A Copula Graphical Model for Multi-Attribute Data using Optimal Transport
Qi Zhang, Bing Li, Lingzhou Xue
TL;DR
The paper addresses learning conditional independence among multi-attribute node vectors by introducing a semiparametric Cyclically Monotone Copula Gaussian Graphical Model (CMC-GGM) that maps node marginals to Gaussian scores via optimal transport. A high-dimensional extension, the Projected CMC-GGM (PCMCG), reduces the curse of dimensionality by restricting non-Gaussianity to a low-dimensional subspace and performing Gaussianization there. The authors establish identifiability, concentration, and selection-consistency results, and present practical estimation schemes including OT-based transformation estimation and sparse precision estimation via thresholding, group graphical lasso, and neighborhood vector-on-vector selection. Extensive simulations demonstrate robustness to non-Gaussian marginals, and real-data applications (gene/protein networks and color textures) show improved edge recovery and alignment with underlying structure.

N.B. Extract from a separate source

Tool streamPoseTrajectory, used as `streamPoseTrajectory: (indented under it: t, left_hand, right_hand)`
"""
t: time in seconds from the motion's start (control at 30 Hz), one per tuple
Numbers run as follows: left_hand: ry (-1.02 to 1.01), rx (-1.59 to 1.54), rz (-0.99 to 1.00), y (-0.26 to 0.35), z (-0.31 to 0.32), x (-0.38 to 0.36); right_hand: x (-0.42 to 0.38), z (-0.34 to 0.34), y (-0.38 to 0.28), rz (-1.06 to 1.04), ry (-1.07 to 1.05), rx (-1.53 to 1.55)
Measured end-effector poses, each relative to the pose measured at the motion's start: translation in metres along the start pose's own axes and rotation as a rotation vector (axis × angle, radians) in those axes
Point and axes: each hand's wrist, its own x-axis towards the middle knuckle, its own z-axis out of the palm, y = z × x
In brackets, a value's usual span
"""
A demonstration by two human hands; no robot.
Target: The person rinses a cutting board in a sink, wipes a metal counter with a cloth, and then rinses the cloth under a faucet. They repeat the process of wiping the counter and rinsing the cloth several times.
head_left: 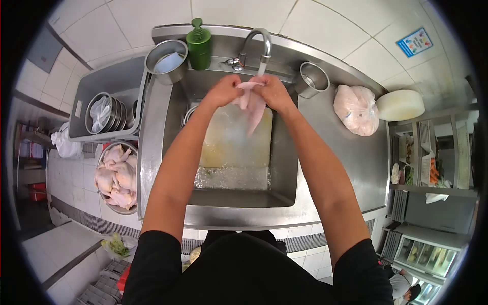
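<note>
Both my hands are raised over the sink (244,199), just below the running faucet (260,38). Between them hangs a pale pink piece of raw meat (255,109), wet and limp, its lower end trailing down to the right. My left hand (224,91) has its fingers closed on the meat's left edge. At the right edge, my right hand (273,92) pinches it near the water stream. Under the meat, a yellowish board (236,140) lies in the sink with water around it.
Beside the faucet stand a green pump bottle (199,46) and metal pots (166,62), (312,80). A bag of raw meat (356,110) lies on the right counter. Left are a grey bin (81,109) and a bowl of raw chickens (118,175). A person (404,284) is at lower right.
</note>
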Motion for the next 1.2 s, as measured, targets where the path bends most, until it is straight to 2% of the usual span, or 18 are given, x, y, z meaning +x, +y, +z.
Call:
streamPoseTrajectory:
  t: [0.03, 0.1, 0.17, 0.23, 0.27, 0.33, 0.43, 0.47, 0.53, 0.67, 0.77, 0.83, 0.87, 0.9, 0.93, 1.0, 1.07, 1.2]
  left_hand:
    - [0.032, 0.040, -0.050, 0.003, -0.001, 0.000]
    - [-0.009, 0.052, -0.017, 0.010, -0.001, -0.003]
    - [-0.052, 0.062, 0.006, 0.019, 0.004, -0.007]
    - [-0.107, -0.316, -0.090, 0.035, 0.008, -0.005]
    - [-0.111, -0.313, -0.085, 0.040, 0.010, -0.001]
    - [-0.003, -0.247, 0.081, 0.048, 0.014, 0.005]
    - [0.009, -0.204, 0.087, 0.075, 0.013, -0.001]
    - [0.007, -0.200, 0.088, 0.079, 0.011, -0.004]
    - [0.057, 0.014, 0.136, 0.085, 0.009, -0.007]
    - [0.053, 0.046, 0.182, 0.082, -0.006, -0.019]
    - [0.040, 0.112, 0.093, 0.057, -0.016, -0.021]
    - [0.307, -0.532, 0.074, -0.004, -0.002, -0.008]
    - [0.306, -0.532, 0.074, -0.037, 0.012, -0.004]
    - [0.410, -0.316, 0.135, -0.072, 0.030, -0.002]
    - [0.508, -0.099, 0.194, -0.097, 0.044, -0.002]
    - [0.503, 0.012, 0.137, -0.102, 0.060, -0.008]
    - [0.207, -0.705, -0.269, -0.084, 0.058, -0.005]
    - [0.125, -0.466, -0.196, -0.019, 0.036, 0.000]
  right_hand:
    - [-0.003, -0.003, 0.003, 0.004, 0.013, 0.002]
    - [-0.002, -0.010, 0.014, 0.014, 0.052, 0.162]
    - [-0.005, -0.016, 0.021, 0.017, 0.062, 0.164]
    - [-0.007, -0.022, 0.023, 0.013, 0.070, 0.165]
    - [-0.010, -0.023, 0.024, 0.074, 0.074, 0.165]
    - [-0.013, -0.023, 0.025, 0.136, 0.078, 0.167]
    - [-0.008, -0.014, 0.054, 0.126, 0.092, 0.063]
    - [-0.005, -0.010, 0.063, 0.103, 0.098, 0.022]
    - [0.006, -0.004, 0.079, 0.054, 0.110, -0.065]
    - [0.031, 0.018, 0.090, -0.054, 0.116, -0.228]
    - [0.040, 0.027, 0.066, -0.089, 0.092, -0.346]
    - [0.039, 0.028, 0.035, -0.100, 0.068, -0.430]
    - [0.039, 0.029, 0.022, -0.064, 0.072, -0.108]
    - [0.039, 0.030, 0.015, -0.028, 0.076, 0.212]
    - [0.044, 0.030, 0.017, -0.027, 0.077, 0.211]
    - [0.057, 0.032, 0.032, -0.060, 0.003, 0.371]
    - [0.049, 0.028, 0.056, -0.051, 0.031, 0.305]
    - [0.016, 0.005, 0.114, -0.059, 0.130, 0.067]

Overall, the framework provides a flexible, scalable approach for learning multi-attribute graphs from non-Gaussian data using OT-driven marginal transformations.
Abstract
Motivated by modern data forms such as images and multi-view data, the multi-attribute graphical model aims to explore the conditional independence structure among vectors. Under the Gaussian assumption, the conditional independence between vectors is characterized by blockwise zeros in the precision matrix. To relax the restrictive Gaussian assumption, in this paper, we introduce a novel semiparametric multi-attribute graphical model based on a new copula named Cyclically Monotone Copula. This new copula treats the distribution of the node vectors as multivariate marginals and transforms them into Gaussian distributions based on the optimal transport theory. Since the model allows the node vectors to have arbitrary continuous distributions, it is more flexible than the classical Gaussian copula method that performs coordinatewise Gaussianization. We establish the concentration inequalities of the estimated covariance matrices and provide sufficient conditions for selection consistency of the group graphical lasso estimator. For the setting with high-dimensional attributes, a {Projected Cyclically Monotone Copula} model is proposed to address the curse of dimensionality issue that arises from solving high-dimensional optimal transport problems. Numerical results based on synthetic and real data show the efficiency and flexibility of our methods.